What is needed >> Below are entries to examine: work out how many lines contain the word "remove", and give only that number.

Source data >>
↓

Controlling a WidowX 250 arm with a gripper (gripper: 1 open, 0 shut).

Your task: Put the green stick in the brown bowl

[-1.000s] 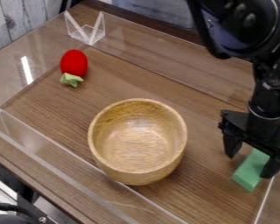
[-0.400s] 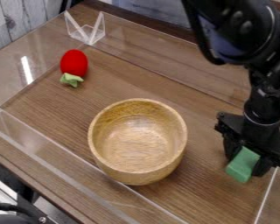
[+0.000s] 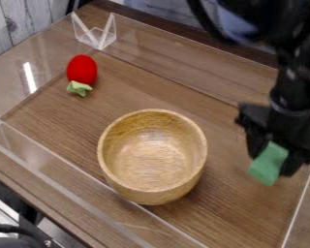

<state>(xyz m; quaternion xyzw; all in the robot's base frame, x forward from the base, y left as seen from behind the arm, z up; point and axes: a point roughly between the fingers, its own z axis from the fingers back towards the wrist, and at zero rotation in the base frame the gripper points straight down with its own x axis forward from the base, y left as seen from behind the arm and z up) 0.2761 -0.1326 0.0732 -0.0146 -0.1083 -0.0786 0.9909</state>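
Note:
The green stick hangs a little above the table at the right, clamped between the black fingers of my gripper, which is shut on it and points almost straight down. The brown bowl, round, wooden and empty, stands on the table to the left of the gripper, a short gap away from the stick. The upper part of the stick is hidden by the fingers.
A red strawberry toy with green leaves lies at the back left. Clear acrylic walls border the wooden table along the back, left and front edges. The black arm rises at the upper right.
The gripper closed on the green stick and lifted it off the table; it now sits higher in the view and slightly toward the bowl.

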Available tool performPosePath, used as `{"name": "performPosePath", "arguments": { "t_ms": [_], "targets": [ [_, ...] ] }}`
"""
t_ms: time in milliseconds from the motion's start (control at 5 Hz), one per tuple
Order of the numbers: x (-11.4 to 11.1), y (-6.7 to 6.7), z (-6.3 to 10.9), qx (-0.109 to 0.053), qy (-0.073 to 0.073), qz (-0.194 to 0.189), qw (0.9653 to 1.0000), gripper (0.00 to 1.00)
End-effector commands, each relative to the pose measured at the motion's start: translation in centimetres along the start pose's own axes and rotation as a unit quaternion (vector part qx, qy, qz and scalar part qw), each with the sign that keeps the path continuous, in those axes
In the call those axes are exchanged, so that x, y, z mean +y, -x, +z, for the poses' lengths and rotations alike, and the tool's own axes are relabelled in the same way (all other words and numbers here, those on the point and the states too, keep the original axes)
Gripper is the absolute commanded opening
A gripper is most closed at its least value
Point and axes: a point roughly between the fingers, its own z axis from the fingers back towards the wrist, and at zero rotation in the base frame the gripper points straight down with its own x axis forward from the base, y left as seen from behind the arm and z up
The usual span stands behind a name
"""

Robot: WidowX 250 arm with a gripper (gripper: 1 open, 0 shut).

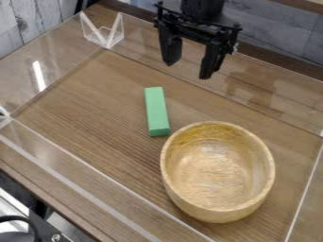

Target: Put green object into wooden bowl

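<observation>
On the counter (86,121), the bowl (217,173) sits toward the near edge with the green block (157,112) just beside its far-left rim, bare wood stretching left of both, and beyond them the gripper (194,61) hangs wide open, holding nothing.

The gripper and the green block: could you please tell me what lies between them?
Only bare tabletop shows between the gripper and the green block, in the camera view.

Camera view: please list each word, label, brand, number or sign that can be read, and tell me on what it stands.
No text can be read.
Green block: no marking visible.
Wooden bowl: no marking visible.
</observation>
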Motion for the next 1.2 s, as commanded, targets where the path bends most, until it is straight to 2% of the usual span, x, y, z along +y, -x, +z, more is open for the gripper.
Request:
{"name": "performPosePath", "arguments": {
  "t_ms": [0, 200, 400, 600, 800, 1000],
  "targets": [
    [0.0, -0.4, -0.1, -0.003, -0.002, -0.020, 0.9998, 1.00],
    [0.1, -0.4, 0.9, -0.007, 0.000, -0.022, 0.9997, 1.00],
    [0.1, 0.0, 3.5, -0.017, 0.002, -0.036, 0.9992, 1.00],
    [-0.2, 0.7, 4.7, -0.024, 0.001, -0.043, 0.9988, 1.00],
    [-0.6, 1.0, 5.0, -0.017, 0.000, -0.046, 0.9988, 1.00],
    [-1.6, 0.6, 4.0, -0.008, 0.002, -0.029, 0.9995, 0.00]
  ]
}}
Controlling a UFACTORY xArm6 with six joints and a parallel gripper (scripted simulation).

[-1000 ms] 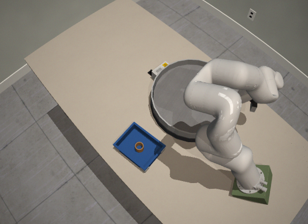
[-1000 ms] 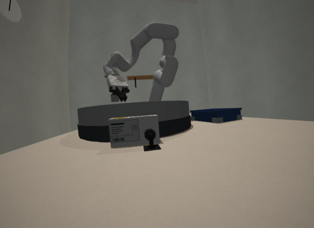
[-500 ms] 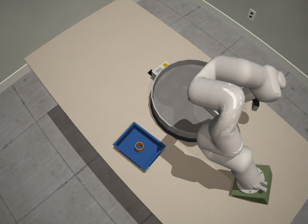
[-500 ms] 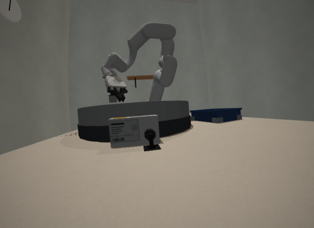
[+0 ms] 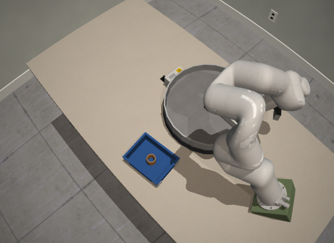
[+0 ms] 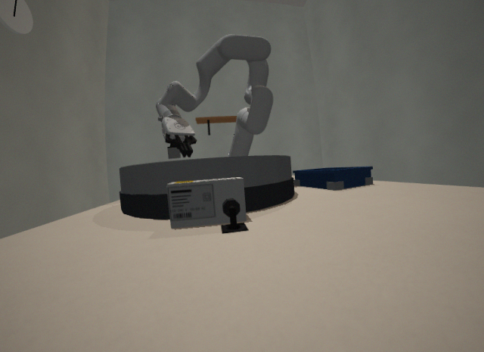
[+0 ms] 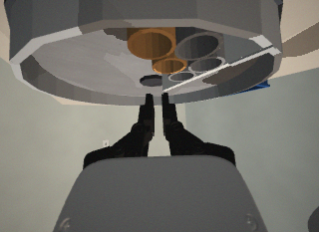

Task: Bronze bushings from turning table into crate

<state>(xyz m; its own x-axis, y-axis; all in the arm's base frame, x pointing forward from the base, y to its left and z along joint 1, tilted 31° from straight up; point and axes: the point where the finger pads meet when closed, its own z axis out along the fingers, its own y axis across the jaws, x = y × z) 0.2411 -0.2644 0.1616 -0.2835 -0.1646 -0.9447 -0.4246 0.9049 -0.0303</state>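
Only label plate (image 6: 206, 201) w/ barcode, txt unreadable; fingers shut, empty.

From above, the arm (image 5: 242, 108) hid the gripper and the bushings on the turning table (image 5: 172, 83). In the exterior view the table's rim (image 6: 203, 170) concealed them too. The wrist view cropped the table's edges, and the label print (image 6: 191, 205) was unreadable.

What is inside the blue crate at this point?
The crate holds one bronze bushing, standing on end near the middle of its floor. Nothing else shows inside from the top view; the exterior view shows only its outer wall.
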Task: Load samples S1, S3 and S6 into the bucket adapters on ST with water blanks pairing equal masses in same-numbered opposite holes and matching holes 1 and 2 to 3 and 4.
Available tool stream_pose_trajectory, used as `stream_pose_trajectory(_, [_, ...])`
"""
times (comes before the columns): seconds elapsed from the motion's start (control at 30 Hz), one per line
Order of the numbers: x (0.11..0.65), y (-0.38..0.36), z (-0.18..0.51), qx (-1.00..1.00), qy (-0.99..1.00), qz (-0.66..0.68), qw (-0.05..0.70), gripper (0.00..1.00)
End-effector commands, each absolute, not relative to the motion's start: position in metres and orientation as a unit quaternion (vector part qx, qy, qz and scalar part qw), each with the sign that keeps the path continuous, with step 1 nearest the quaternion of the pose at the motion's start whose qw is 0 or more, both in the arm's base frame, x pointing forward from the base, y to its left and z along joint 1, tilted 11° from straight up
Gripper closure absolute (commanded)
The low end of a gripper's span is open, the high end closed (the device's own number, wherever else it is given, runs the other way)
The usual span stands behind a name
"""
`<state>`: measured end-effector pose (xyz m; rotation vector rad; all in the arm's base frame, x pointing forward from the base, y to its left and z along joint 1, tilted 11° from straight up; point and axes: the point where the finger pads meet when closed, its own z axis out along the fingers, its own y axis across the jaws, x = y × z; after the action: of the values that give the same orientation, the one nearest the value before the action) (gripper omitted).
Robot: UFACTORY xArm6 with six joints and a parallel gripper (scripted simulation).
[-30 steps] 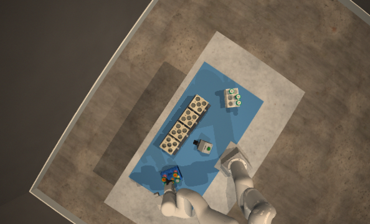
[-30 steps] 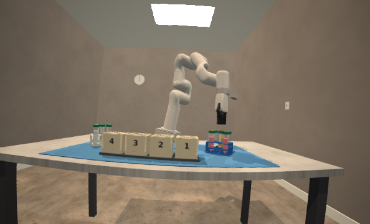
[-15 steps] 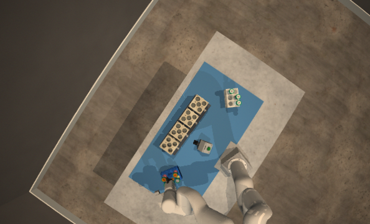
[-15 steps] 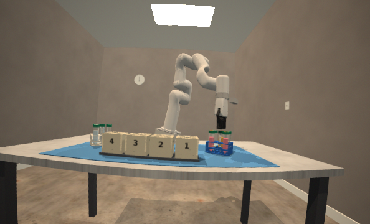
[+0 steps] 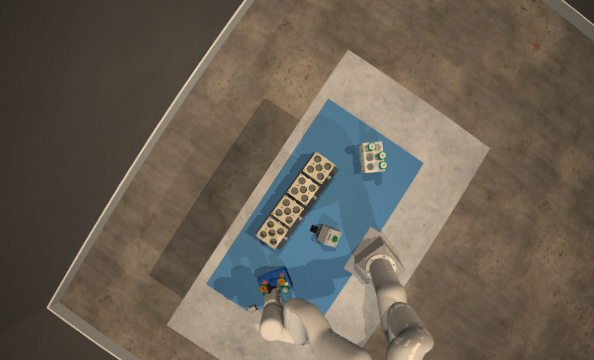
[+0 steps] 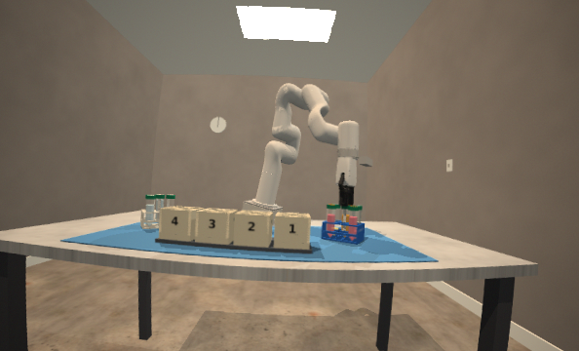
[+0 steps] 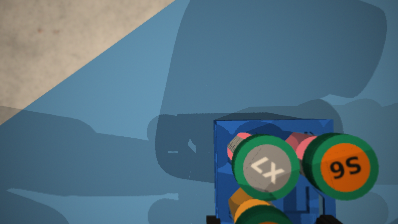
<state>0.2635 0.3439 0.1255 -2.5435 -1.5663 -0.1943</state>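
My gripper (image 5: 271, 289) (image 6: 346, 203) (image 7: 270, 220) is open and low over the blue rack (image 5: 272, 273) (image 6: 335, 237) (image 7: 320, 126). Its fingertips stand either side of an orange-dotted cap, only partly in the wrist view. X7 (image 7: 266, 167), grey-dotted, and S6 (image 7: 345, 167), orange-dotted, stand in front of it. Adapters 1 (image 6: 292, 240), 2 (image 6: 251, 239), 3 (image 6: 214, 237) and 4 (image 6: 176, 232) stand in the stand (image 6: 236, 247); their holes look empty from above. The white rack (image 5: 364, 161) holds three tubes with pale cap dots. Other tubes in the blue rack are partly hidden.
The small desk (image 5: 325, 234) with the green key (image 5: 335, 239) stands between the adapters and the arm's base. The blue rack stands near the mat's end beyond adapter 1. The white rack stands beyond adapter 4, toward the mat's opposite end. Tall tubes stand close around the fingers.
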Motion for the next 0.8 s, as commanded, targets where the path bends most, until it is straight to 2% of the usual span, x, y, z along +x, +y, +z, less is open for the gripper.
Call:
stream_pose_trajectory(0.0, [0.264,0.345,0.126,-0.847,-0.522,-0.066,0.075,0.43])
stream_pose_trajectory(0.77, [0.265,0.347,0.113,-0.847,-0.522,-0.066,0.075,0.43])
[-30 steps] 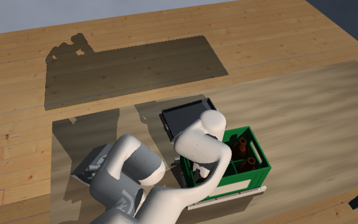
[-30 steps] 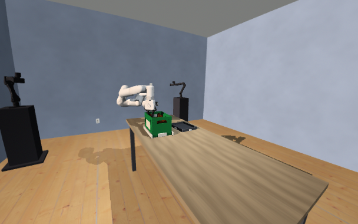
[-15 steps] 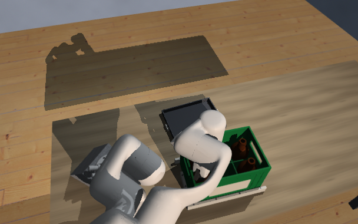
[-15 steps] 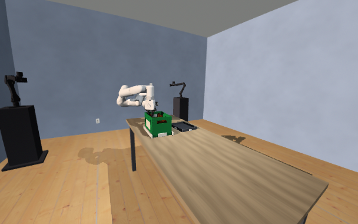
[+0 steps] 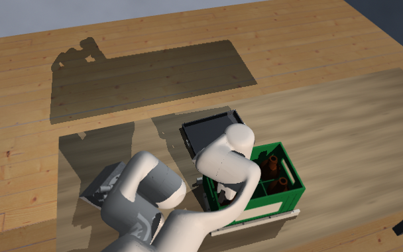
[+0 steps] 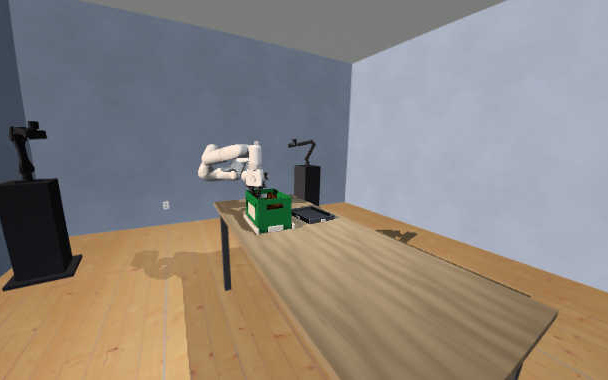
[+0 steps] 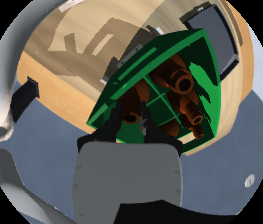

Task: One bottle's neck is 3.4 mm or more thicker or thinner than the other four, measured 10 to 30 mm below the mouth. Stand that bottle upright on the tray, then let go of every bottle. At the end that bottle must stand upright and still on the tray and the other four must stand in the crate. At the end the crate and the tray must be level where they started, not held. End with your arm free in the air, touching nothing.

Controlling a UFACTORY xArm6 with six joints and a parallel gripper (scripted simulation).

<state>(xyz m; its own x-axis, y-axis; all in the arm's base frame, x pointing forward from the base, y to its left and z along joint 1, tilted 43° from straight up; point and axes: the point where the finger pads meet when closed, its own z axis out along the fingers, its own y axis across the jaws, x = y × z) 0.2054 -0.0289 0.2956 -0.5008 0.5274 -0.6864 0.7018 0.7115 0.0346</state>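
Note:
The green crate (image 5: 293,196) (image 6: 274,218) (image 7: 213,106) stands level on the table with brown bottles in its compartments. My gripper (image 6: 257,193) (image 7: 131,107) reaches down into the crate's near-left part and is shut on the neck of one brown bottle (image 7: 131,118), whose mouth shows between the fingers. Other bottles stand in the crate: one at the far right (image 5: 270,170), one at the near right (image 5: 277,187), and a large-looking one (image 7: 174,75) in the wrist view. The black tray (image 5: 203,132) (image 6: 312,215) (image 7: 214,37) lies beside the crate with no bottle visible on it. Neck thicknesses cannot be compared reliably.
White rails (image 5: 256,223) run along the crate's foot. The crate walls and dividers surround the fingers. A grey box-like thing (image 5: 94,189) is beside the arm's base. My arm covers part of the crate and the tray's near corner in the top view.

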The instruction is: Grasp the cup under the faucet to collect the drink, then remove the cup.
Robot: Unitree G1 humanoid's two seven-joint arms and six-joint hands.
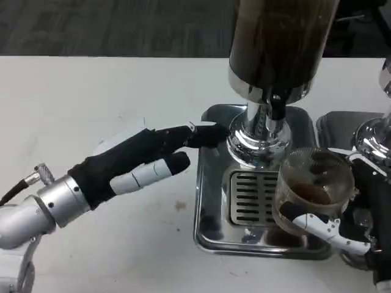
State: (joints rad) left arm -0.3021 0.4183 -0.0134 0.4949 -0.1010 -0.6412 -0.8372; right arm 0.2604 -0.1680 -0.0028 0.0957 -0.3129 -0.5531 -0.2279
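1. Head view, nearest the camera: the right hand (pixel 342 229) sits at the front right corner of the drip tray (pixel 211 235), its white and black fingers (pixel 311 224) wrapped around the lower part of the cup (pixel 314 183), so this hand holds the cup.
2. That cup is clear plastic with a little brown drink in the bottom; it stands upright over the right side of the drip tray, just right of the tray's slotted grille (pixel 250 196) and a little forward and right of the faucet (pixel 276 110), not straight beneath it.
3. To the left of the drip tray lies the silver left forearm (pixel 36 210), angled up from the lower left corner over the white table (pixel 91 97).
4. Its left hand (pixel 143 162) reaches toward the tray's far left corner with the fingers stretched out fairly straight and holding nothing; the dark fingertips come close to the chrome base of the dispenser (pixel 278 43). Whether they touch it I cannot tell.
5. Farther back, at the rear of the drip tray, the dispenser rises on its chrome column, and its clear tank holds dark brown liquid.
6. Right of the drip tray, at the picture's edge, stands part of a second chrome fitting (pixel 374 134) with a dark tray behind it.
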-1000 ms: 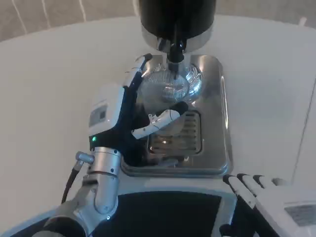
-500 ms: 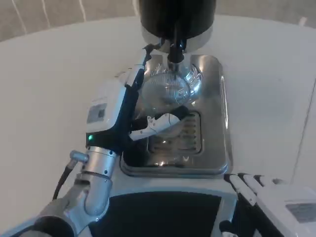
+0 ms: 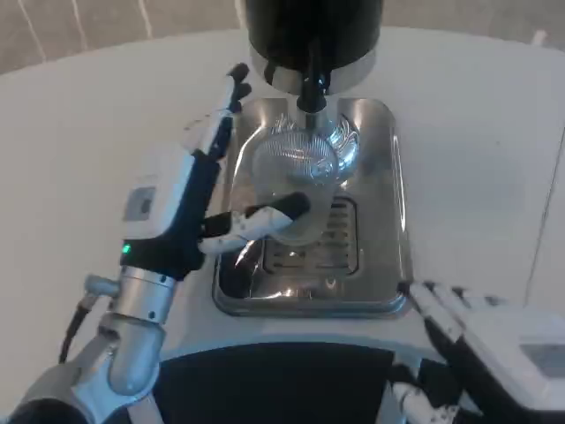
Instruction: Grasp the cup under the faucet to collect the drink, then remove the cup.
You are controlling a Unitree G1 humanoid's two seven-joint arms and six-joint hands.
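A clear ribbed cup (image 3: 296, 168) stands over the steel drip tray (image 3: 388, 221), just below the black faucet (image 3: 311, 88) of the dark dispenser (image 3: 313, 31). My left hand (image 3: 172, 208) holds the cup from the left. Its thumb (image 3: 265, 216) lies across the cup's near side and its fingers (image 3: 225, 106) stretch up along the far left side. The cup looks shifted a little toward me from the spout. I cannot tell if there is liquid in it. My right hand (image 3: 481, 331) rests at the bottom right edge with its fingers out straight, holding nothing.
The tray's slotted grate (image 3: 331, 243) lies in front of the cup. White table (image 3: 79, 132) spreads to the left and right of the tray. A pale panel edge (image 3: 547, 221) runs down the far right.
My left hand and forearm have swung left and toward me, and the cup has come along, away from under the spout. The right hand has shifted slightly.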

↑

Answer section >> 2